The insurer sought reconsideration of the Tribunal’s decision that it was not entitled to deduct a long-term disability settlement from IRBs; the claimant sought reconsideration of the Tribunal’s decision that a special award was not payable. Vice Chair Boyce rejected both reconsideration requests. He found no error of law relating to the Tribunal’s conclusions about “gross weekly payment for loss of income” and rejected the insurer’s arguments regarding double recovery. The claimant’s receipt of LTD benefits was not a payment “under an income continuation benefit plan”, but rather a payment to settle a legal obligation resulting from litigation. The Tribunal’s decision not to grant a special award was within its discretion. The claimant was not automatically entitled to a special award simply because she recovered IRBs in the dispute. The insurer showed that it was not being “stubborn” or “inflexible” because it continued to obtain updated IRB reports as new information was received. The insurer’s position regarding deductibility of the LTD settlement was a genuine dispute that the parties had differing views on interpretation.

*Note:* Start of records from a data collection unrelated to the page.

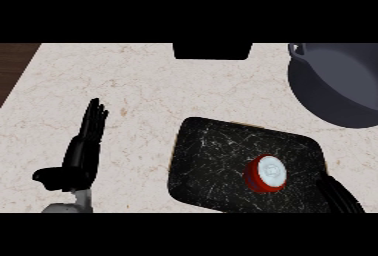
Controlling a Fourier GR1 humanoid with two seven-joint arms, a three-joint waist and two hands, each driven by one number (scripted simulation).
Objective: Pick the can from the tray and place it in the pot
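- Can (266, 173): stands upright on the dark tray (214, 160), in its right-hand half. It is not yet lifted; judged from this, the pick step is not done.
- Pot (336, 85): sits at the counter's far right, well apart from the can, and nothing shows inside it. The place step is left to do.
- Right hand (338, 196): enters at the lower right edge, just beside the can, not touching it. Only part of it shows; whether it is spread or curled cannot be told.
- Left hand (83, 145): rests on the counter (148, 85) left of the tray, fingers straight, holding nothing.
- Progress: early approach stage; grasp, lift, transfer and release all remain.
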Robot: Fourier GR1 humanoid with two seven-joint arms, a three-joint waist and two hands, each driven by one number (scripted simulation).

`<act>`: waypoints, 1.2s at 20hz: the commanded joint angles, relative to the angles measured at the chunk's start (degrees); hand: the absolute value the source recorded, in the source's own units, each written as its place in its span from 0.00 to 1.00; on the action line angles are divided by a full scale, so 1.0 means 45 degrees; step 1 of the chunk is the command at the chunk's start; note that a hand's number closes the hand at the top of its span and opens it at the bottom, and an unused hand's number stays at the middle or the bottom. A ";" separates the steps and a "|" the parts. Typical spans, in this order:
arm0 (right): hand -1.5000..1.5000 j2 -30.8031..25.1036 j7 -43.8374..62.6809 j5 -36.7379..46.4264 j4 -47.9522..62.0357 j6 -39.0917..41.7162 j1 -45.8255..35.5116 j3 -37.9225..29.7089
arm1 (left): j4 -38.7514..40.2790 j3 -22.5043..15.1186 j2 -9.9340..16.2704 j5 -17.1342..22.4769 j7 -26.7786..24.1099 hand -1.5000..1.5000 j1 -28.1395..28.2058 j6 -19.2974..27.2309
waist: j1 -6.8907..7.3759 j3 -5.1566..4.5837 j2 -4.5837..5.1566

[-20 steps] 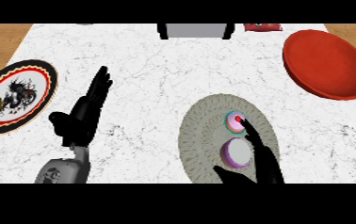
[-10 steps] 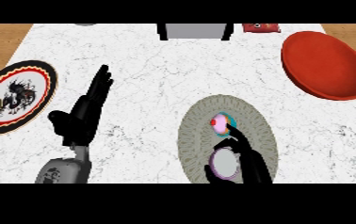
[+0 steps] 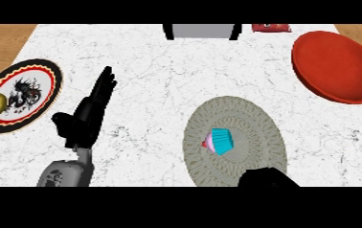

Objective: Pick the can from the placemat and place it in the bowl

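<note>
The can (image 3: 220,142) lies tipped on the placemat (image 3: 265,126) at lower centre-right, ungrasped — the right hand (image 3: 267,179) shows only partly at the bottom edge, finger state indeterminable — while the left hand (image 3: 88,114) rests open at left, clear of the red bowl (image 3: 331,66) at upper right.

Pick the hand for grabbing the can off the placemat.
Right. The right robot hand sits at the placemat edge, close to the can; the left robot hand rests open, farther off.
</note>
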 commanded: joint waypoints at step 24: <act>1.00 -0.9140 -0.8027 -1.1230 0.2701 0.7182 -0.0021 -1.2170 | 0.0601 0.0235 -0.0161 -0.0118 -0.0711 0.50 0.0085 0.0095 | -0.0288 -0.0076 0.0007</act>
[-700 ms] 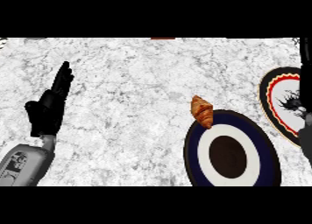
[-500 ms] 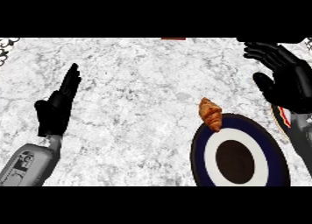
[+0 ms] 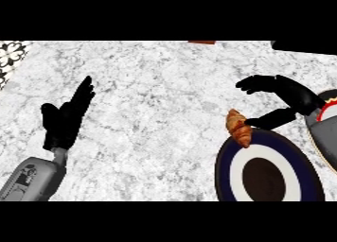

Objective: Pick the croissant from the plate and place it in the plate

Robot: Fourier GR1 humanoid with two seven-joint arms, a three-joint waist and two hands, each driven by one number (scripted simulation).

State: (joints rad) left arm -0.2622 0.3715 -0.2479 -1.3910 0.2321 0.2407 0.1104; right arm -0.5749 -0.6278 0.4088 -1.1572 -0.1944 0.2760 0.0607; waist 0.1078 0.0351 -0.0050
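Beside croissant (image 3: 239, 126) on plate rim (image 3: 224, 160), right hand (image 3: 283, 97) open.

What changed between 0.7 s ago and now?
The right hand came in from the right edge and now sits just above and right of the croissant, fingers open, thumb close to it, nothing held yet. The croissant still lies on the rim of the dark blue plate. The left hand stays open at the left, resting.
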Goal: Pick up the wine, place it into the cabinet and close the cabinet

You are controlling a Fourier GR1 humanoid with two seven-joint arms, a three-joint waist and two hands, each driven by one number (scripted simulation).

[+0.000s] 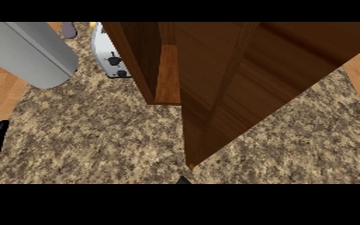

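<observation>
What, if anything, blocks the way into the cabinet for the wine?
Nothing visible blocks it. The cabinet door is swung open, and nothing lies on the visible strip of shelf. A grey forearm at upper left and a toaster beside the cabinet are both outside the opening. The wine itself does not show.

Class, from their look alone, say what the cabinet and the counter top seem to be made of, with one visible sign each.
Cabinet: apparently wood, brown with lengthwise grain lines and a soft sheen. Counter top: seemingly granite-like stone, a speckled tan and dark brown pattern; it might be laminate.
</observation>
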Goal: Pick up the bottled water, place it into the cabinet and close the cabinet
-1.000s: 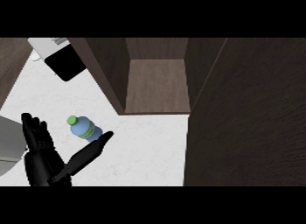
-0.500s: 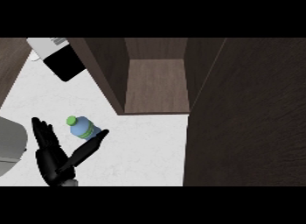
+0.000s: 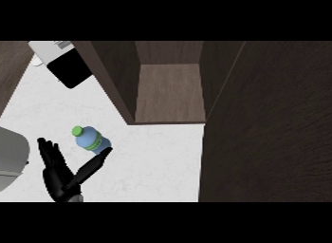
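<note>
Cabinet (image 3: 170, 92) first: its open compartment stands just beyond the bottled water, and its dark door (image 3: 274, 123) hangs wide to the right of the bottle, so nothing there has shifted over the last second. White counter (image 3: 155, 156) carries the bottle, with a black flat object (image 3: 69, 70) well beyond it at the far left. Our left robot hand (image 3: 60, 173) has slid toward the near edge and a little rightward since a second ago; it is spread wide, fingers straight to the bottle's near left, the thumb reaching up so its tip touches or nearly touches the bottle's near side. Bottled water (image 3: 92, 140), blue with a green cap, stands where it stood. We judge the grasp not yet made: the hand must curl round the bottle before any lift. Our right robot hand is out of view.
</note>
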Available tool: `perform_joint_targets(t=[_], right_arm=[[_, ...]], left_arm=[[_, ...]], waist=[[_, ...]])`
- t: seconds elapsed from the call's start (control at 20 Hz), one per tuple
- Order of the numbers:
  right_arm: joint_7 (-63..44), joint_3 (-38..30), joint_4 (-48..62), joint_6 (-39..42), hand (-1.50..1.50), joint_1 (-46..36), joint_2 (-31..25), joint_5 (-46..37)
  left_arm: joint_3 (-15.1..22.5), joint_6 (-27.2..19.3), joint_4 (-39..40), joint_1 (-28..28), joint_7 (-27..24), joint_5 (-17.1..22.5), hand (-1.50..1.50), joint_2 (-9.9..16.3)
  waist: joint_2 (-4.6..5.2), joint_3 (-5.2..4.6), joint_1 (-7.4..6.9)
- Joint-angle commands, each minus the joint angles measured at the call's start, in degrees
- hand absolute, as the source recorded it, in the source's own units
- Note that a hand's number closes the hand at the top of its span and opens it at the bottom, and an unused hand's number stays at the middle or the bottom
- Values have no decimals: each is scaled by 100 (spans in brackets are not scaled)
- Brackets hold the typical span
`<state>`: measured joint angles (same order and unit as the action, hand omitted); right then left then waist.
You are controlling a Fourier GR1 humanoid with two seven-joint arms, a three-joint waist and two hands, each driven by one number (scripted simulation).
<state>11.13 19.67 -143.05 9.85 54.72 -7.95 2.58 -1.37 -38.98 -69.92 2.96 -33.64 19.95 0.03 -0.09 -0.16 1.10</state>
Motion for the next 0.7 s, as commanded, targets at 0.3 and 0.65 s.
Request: perform_joint_targets(t=[0.3,0.65], right_arm=[[30,57,-852,76,-150,629,-260,60],[301,21,-580,74,-150,660,-279,156]], left_arm=[[-610,1899,2269,-799,-1471,1034,-150,-3],[-603,2160,3533,-1554,-2470,1768,150,-3]], waist=[[11,-6,89],[13,3,49]])
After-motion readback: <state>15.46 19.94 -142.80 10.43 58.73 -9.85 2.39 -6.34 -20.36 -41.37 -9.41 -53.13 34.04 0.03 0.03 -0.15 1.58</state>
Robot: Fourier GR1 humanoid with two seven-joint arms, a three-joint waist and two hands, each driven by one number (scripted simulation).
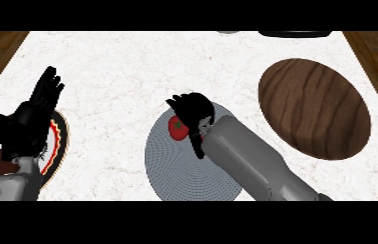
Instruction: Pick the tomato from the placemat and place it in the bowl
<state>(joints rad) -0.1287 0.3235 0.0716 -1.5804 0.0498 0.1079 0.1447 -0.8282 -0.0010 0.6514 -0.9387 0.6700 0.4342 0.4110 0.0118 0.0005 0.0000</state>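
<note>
Red and partly hidden, the tomato [177, 128] lies on the grey round placemat [184, 173], toward the mat's 11 o'clock edge. We see our right hand [193, 115] directly over it, the grey forearm [255, 165] entering from 5 o'clock; the fingers curl downward around the tomato's right side and the thumb hangs down past it, though we cannot tell whether they actually touch the fruit. The tomato is in contact with the mat, not lifted. At 3 o'clock from the placemat, well apart from it, sits the dark wooden bowl [314, 108], seen as a brown oval. Our left hand [43, 95] shows at the view's 9 o'clock side, fingers straight, held close together and pointing up, holding nothing. Below that hand, a plate [59, 148] with a red and yellow rim is partly covered by the left arm. Everything rests on a white marbled counter [133, 73]. Two dark objects are cut off at the 12 o'clock edge, and we cannot identify them.
</note>
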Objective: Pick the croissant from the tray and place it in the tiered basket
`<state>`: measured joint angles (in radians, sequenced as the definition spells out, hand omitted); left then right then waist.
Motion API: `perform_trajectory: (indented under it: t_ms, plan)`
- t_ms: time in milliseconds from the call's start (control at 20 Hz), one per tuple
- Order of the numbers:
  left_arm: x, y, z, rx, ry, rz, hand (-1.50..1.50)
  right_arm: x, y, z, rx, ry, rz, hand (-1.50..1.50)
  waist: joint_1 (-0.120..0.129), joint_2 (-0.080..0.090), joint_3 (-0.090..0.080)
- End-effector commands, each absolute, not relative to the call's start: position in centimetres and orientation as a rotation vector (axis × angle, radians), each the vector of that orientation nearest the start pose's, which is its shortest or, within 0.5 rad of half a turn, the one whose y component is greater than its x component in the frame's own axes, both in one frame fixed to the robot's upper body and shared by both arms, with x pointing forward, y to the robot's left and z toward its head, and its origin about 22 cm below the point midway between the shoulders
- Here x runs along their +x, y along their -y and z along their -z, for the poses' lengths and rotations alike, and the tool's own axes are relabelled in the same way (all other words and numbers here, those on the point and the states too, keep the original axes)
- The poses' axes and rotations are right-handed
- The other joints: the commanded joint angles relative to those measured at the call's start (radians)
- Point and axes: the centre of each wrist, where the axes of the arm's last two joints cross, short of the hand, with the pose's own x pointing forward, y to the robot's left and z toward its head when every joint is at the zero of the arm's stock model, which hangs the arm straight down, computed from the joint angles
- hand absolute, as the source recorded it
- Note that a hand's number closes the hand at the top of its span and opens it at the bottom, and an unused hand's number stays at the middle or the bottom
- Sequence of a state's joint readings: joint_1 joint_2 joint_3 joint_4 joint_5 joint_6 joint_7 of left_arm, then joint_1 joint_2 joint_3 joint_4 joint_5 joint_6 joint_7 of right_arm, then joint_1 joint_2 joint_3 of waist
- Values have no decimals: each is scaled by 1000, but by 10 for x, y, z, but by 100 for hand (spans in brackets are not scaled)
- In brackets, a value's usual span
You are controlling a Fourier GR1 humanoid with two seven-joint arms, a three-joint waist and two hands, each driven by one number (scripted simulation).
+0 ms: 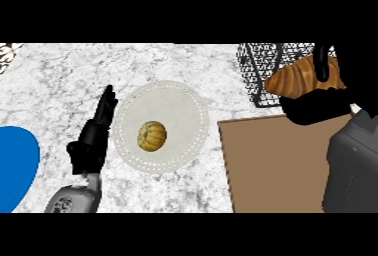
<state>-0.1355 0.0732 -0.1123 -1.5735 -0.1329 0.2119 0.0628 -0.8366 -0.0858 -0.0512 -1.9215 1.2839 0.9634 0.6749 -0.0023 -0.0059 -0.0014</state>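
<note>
The right hand (314,97) is raised over the table's (66,85) far right part, its fingers curled around the croissant (299,77), which it holds up in front of the tiered basket (258,65). The croissant is brown and striped, and one dark finger crosses its right end. The basket is a black wire mesh standing at the far right corner of the table; whether the croissant touches the mesh cannot be told from this view. Below the hand lies the tray (273,165), a flat brown board along the table's right side reaching toward the near edge, partly covered by the grey right forearm.

The left hand (92,135) rests at the near left of the table, fingers straight and pointing away from the robot, holding nothing. Just to its right sits a white plate (177,105) near the table's middle, with a small round golden pastry (152,135) on it. A blue round object (15,165) shows at the left edge.
</note>
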Motion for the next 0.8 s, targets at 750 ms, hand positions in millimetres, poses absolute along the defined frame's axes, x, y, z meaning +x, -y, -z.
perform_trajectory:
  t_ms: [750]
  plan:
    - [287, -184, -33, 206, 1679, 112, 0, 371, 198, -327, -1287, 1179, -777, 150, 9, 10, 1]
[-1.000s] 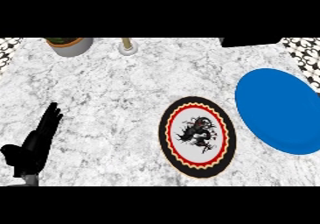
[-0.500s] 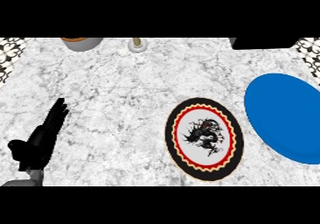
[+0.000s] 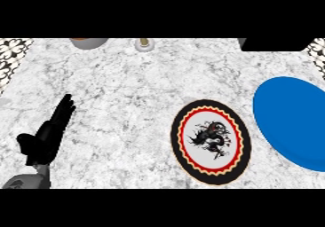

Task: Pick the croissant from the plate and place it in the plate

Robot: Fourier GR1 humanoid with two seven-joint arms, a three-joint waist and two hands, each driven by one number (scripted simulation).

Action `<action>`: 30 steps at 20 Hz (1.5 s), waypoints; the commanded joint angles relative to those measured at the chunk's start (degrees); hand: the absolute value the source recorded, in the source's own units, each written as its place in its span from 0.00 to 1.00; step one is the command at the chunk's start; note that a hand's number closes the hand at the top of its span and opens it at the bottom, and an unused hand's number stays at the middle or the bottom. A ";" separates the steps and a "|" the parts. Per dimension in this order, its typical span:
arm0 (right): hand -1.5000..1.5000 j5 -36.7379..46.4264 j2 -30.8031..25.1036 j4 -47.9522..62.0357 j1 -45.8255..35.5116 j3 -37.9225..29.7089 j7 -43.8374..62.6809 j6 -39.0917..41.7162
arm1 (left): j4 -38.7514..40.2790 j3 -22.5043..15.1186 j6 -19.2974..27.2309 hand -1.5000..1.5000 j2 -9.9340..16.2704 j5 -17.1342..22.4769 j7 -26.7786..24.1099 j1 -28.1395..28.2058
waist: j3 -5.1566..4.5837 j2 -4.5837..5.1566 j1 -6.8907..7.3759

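A patterned plate [image 3: 211,141] with a black and red rim and a dark dragon figure lies right of centre on the marble counter. To its right a plain blue plate [image 3: 294,120] reaches the view's right edge. No croissant shows on either plate. My left hand [image 3: 48,134] is at the lower left, open, with straight fingers pointing up and away, well clear of both plates. My right hand is out of the view.
Along the far edge stand a brownish bowl [image 3: 88,42], a small pale bottle-like item [image 3: 144,44] and a black object [image 3: 273,43] at the top right. Patterned tiles border the counter at both upper corners.
The whole view has shifted: both plates and my left hand sit further right in the picture. The far objects have slid towards the top edge. The left hand keeps its open pose.
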 commanded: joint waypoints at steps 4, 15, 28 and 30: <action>1.00 4.38 1.13 -6.84 -7.39 5.13 9.64 1.71 | 0.40 1.90 -2.27 0.50 0.57 0.15 0.32 -1.09 | 0.02 0.09 0.65; 1.00 13.53 8.97 -4.50 -24.61 20.85 18.89 -1.15 | 1.19 0.64 -1.88 0.50 -2.62 -2.59 -1.00 -0.16 | 0.05 0.21 1.07; 0.00 19.32 21.50 3.58 -37.26 26.29 33.97 -8.80 | -3.30 0.78 -1.59 0.50 -3.41 -3.87 2.14 1.87 | 0.06 0.04 1.13; 0.00 17.15 19.88 8.40 -38.64 24.10 31.46 -6.45 | 1.54 2.18 -2.65 0.50 -3.33 -4.26 -1.41 -0.19 | 0.04 0.12 0.75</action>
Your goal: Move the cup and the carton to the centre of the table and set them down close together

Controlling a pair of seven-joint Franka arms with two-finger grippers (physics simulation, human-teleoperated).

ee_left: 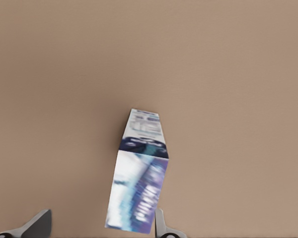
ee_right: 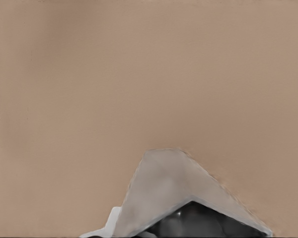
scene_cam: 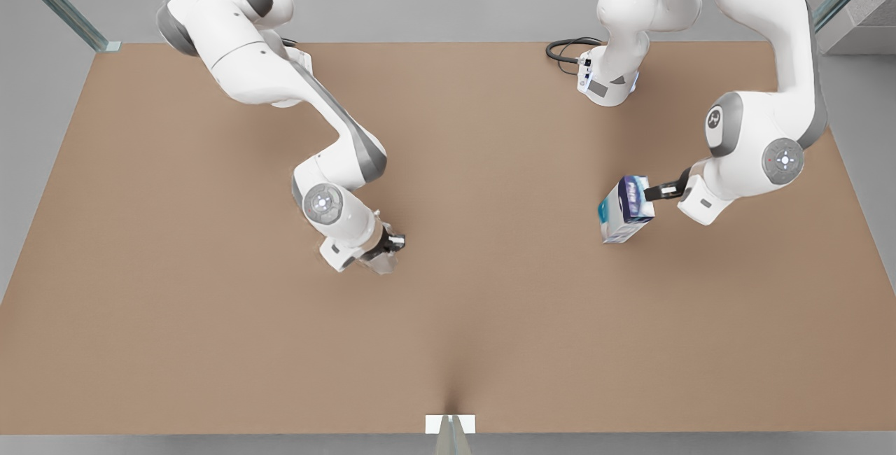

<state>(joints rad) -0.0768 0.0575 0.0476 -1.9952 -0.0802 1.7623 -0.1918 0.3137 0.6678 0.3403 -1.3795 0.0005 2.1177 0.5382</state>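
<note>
Both objects lifted, heading for the desk's centre

Front view: the left gripper [scene_cam: 647, 192], on the front view's right, has its jaws clamped on the carton [scene_cam: 625, 208], which hangs tilted above the desk [scene_cam: 490, 301], between the centre and the far right corner. The right gripper [scene_cam: 388, 248], on the front view's left, carries the cup [scene_cam: 381, 264] low over the desk, left of centre.
Left wrist view: the carton [ee_left: 139, 183] sits between the fingers [ee_left: 161, 225], leaning, with bare desk beneath.
Right wrist view: the cup [ee_right: 184, 198] is clenched in the jaws, its faceted grey side facing the camera.
To do this well, I judge each arm should travel inward slowly, level the carton before lowering, and leave a small gap so the objects don't collide.
</note>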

S.R. v Traders General Insurance Company (17-004556)

The claimant filed a request for reconsideration of a LAT hearing decision, in which the adjudicator found that the claimant was entitled to pre-104 IRBs but was not entitled to post-104 IRBs. The claimant argued that the adjudicator had made errors in fact and law, including incorrectly applying the test for IRBs. In the hearing decision, the adjudicator took into consideration post-accident volunteer and work training activities when deciding that the claimant did not meet the test for post-104 IRBs. As a preliminary issue, Adjudicator Reilly agreed with the insurer that the claimant’s Reply submissions should not be considered for the Reconsideration decision, as the Reply raised new issues or facts not raised in the hearing, the Request for Reconsideration, or the Response by the insurer. Adjudicator Reilly found that the adjudicator’s decision provided well-reasoned analysis of the submissions and medical evidence of both parties, and correctly applied the test for post-104 IRBs. The request for reconsideration was dismissed.